Reduced GSH spontaneously degrades heme by forming a GSH-heme complex through nucleophillic attack in which heme's porphyrin ring is disrupted leading to the release of Fe3+ (Atamna and Ginsburg, 1995). This process, which can be traced directly through spectrophotometry near 395 nm (Atamna and Ginsburg, 1995; Ginsburg et al., 1998), has been proposed as the underlying mechanism of GSH-mediated heme/hematin degradation in P. falciparum infected erythrocytes (Famin et al., 1999; Ginsburg et al., 1998). We confirmed this reaction in vitro where, in the presence of reduced GSH, loss of free hematin was monitored by a decrease of the Soret peak at 395 nm (Figure S4B,C), and by mass spectrometry-based measurements of the production of GSH-hematin complexes (Figure S4D-F).
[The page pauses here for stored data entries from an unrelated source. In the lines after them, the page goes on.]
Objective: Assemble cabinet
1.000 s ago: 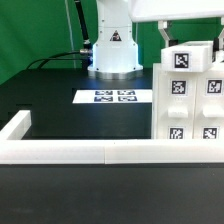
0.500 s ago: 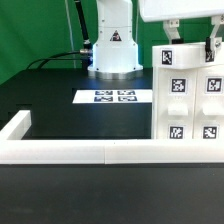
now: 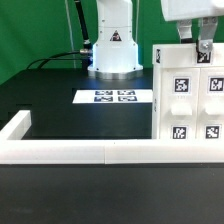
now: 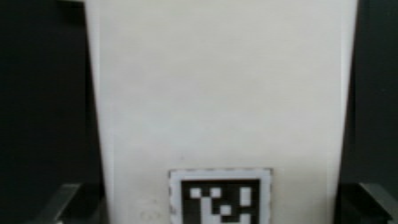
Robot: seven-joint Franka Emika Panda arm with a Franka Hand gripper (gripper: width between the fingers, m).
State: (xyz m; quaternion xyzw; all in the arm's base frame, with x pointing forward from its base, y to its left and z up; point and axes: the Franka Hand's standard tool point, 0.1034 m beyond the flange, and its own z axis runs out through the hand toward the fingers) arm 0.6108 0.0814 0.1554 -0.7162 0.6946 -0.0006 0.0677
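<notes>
Above the cabinet (image 3: 188,95) my gripper (image 3: 196,38) hung at the table's far right corner in the exterior view, its fingers (image 3: 204,51) pointing down at the cabinet's top edge. I saw the two dark fingertips (image 4: 61,203) in the wrist view standing wide apart, one on each side of the cabinet's white face (image 4: 217,100), with a tag low on that face between them. I could not tell whether the tips touched the plastic, so whether anything was held stayed unclear to me.

At the right edge of the black table (image 3: 60,105) the cabinet stood upright against the low white rail (image 3: 80,152) along the near edge, tagged drawer blocks facing the camera. I saw the marker board (image 3: 115,97) lying flat mid-table, toward the far edge, just in front of the arm's base (image 3: 112,50).
</notes>
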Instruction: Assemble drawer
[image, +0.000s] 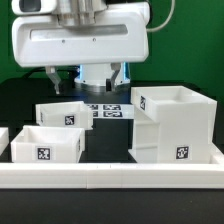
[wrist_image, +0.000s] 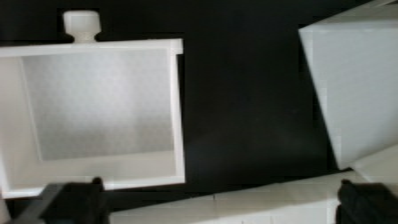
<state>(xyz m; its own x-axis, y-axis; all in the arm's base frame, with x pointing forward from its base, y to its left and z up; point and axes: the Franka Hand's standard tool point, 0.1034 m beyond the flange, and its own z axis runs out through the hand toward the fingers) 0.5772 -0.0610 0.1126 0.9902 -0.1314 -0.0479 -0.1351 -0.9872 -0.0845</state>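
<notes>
The arm's fingers (wrist_image: 63, 203) hung spread wide and empty over the black worktop (wrist_image: 240, 110). No part of the drawer lay between them. In the wrist view a low tray (wrist_image: 98, 110) sat ahead of one finger with its knobbed end pointing away, and the tall casing (wrist_image: 356, 90) sat ahead of the other, a bare strip of worktop between them. Seen from the room, the casing stood on the exterior view's right, and a second tray (image: 45, 147) lay just behind the border rail (image: 110, 176). A sideways shift toward a tray wall looked necessary before any grasp.
</notes>
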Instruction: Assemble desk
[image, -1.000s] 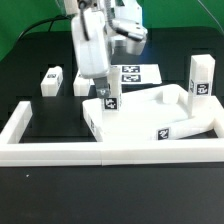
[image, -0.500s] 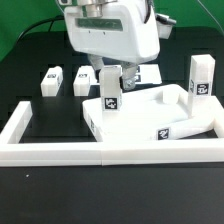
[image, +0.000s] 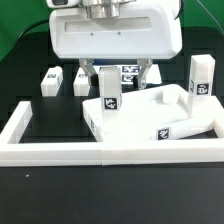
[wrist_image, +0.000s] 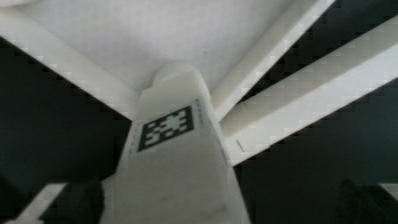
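Note:
The white desk top (image: 160, 108) lies tilted against the border wall, rim up. One white tagged leg (image: 109, 90) stands upright in its corner socket at the exterior view's left. My gripper (image: 120, 76) hangs just above and around that leg, open, one finger (image: 94, 76) close beside the leg and the other well off to the right. In the wrist view the leg (wrist_image: 175, 150) rises between the dark fingers with gaps on both sides, and the desk top (wrist_image: 160, 30) lies behind it. A second leg (image: 200, 78) stands upright at the far right corner.
Two loose legs (image: 51, 78) (image: 83, 82) lie on the black table at the back left. The marker board (image: 133, 72) lies behind the gripper. The low white U-shaped border wall (image: 60, 152) runs along the front and left.
The gripper has turned about its vertical axis, from edge-on to broadside, so its fingers now stand either side of the leg. The leg and the desk top have not moved.

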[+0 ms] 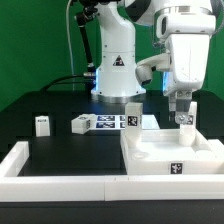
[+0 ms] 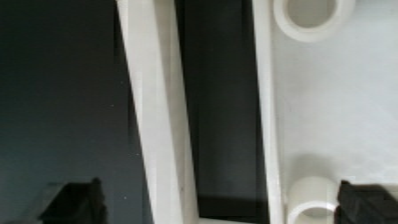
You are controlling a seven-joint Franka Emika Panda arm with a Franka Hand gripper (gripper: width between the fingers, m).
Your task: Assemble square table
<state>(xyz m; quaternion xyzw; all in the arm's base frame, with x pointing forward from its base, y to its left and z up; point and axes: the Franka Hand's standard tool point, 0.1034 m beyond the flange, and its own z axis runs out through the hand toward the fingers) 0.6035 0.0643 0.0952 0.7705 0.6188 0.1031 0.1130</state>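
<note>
The white square table top (image 1: 160, 150) lies at the exterior view's right, with a tag (image 1: 177, 168) on its near edge. My gripper (image 1: 182, 110) hangs over its far right corner, jaws wide apart. A white leg (image 1: 184, 122) stands upright there between the fingers. In the wrist view the gripper (image 2: 219, 202) is open. The leg's round end (image 2: 306, 195) is close to one dark finger (image 2: 368, 200) and far from the other (image 2: 71, 200). An empty round socket (image 2: 317, 15) shows in the top's surface (image 2: 329, 100). One loose leg (image 1: 42, 124) stands at the left, another (image 1: 82, 123) lies beside it, and a third (image 1: 133, 116) stands near the marker board.
The marker board (image 1: 112, 122) lies in front of the robot base (image 1: 115, 70). White wall bars run along the front (image 1: 70, 187) and left (image 1: 14, 160) of the black surface. A long white bar (image 2: 157, 110) runs beside the top's edge in the wrist view.
</note>
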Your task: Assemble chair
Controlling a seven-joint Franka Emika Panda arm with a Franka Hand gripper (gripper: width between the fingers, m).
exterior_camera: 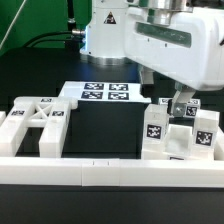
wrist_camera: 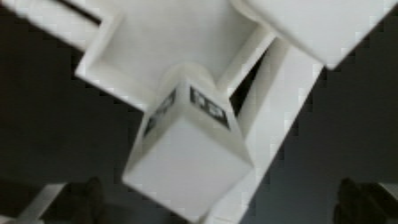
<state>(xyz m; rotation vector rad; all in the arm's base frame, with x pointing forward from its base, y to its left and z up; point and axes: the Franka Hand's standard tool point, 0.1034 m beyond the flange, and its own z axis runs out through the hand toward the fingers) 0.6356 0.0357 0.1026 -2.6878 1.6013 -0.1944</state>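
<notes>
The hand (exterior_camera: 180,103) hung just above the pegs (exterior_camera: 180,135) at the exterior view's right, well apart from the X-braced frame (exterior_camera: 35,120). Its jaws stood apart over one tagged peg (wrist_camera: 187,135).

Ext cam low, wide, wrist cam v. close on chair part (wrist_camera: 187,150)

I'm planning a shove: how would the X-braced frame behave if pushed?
The frame looks stiff, with thick blocky bars. Lying low and wide, it would probably slide rather than tip or roll. Its smooth faces may be slippery.
</notes>
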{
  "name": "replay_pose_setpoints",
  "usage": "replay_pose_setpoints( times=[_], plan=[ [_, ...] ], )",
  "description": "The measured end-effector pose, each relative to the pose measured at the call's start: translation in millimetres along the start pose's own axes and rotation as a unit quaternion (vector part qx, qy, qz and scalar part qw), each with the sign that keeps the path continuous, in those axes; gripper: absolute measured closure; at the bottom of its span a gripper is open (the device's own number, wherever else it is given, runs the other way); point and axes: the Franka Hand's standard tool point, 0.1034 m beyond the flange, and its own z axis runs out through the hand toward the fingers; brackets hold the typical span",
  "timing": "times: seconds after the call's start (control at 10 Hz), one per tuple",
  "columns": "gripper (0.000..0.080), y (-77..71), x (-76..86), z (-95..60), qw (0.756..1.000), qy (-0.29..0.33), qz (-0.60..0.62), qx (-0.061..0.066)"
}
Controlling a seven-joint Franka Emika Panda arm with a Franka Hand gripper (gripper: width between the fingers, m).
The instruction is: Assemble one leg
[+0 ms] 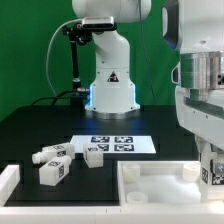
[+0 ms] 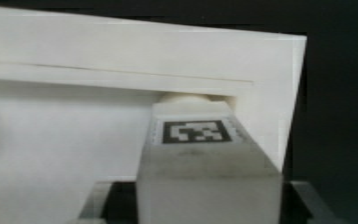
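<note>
My gripper [image 1: 210,176] hangs at the exterior view's right, over the right end of the large white tray-like piece [image 1: 160,186]. In the wrist view the gripper [image 2: 202,205] is shut on a white leg [image 2: 202,150] with a square marker tag, held between dark fingers [image 2: 121,205]. The leg's far end sits at an inner corner of the tray-like piece [image 2: 87,50]; I cannot tell if it touches. Three more legs lie on the black table: two at the left [image 1: 48,155] [image 1: 53,172] and one nearer the middle [image 1: 93,154].
The marker board [image 1: 118,143] lies flat on the table behind the legs. The arm's white base [image 1: 110,85] stands at the back. A white piece [image 1: 8,178] shows at the left edge. Green backdrop behind.
</note>
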Motion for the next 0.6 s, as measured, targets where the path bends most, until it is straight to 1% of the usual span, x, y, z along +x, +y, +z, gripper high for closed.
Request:
replay_pose_setpoints(
  times=[0.1, 0.2, 0.3, 0.4, 0.5, 0.6],
  plan=[
    [0.0391, 0.1, -0.4, 0.4, 1.0, 0.0, -0.027, 0.0],
    [0.0391, -1.8, -0.6, 0.1, 0.992, 0.003, -0.13, 0.0],
    [0.022, -5.5, -0.9, -0.3, 0.973, 0.003, -0.229, 0.003],
    [0.0172, -4.7, -5.7, 1.3, 0.953, 0.0, -0.303, 0.002],
    [0.0172, -3.4, -11.7, 2.4, 0.935, -0.001, -0.354, 0.001],
    [0.0154, -3.6, -10.0, 2.3, 0.927, 0.0, -0.374, 0.001]
  ],
)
Motivated by these observations we asked whether the addition of EXP1 enzymatically accelerates hematin degradation. Two experiments demonstrate that EXP1 actively facilitates the conjugation of reduced GSH to hematin. First, spectrophotometry showed a four-fold higher rate of decrease in 395 nm absorbance over the first ∼30 s of reaction time in the presence of EXP1 (G+H+E), compared to the spontaneous degradation of hematin (H+G, Figure 4C). Second, mass spectrometry identified the GSH-hematin product in which addition of EXP1 increased product yield over the spontaneous reaction >14-fold (Figure S4G,H). A Michaelis-Menten analysis (Figure 4D) measured kcat = 7.7 s−1 and a KM = 251 nM. Remarkably, the high specificity constant kcat /KM ∼ 3×107 s−1M−1 placed EXP1 near other extremely efficient enzymes such as fumarase or catalase and thus not far from the universal diffusion limit of ∼108 s−1M−1. This activity toward hematin was unique among all tested wildtype (SjGST, human MGST1) and mutant (R70T EXP1) GSTs (Figure S4I).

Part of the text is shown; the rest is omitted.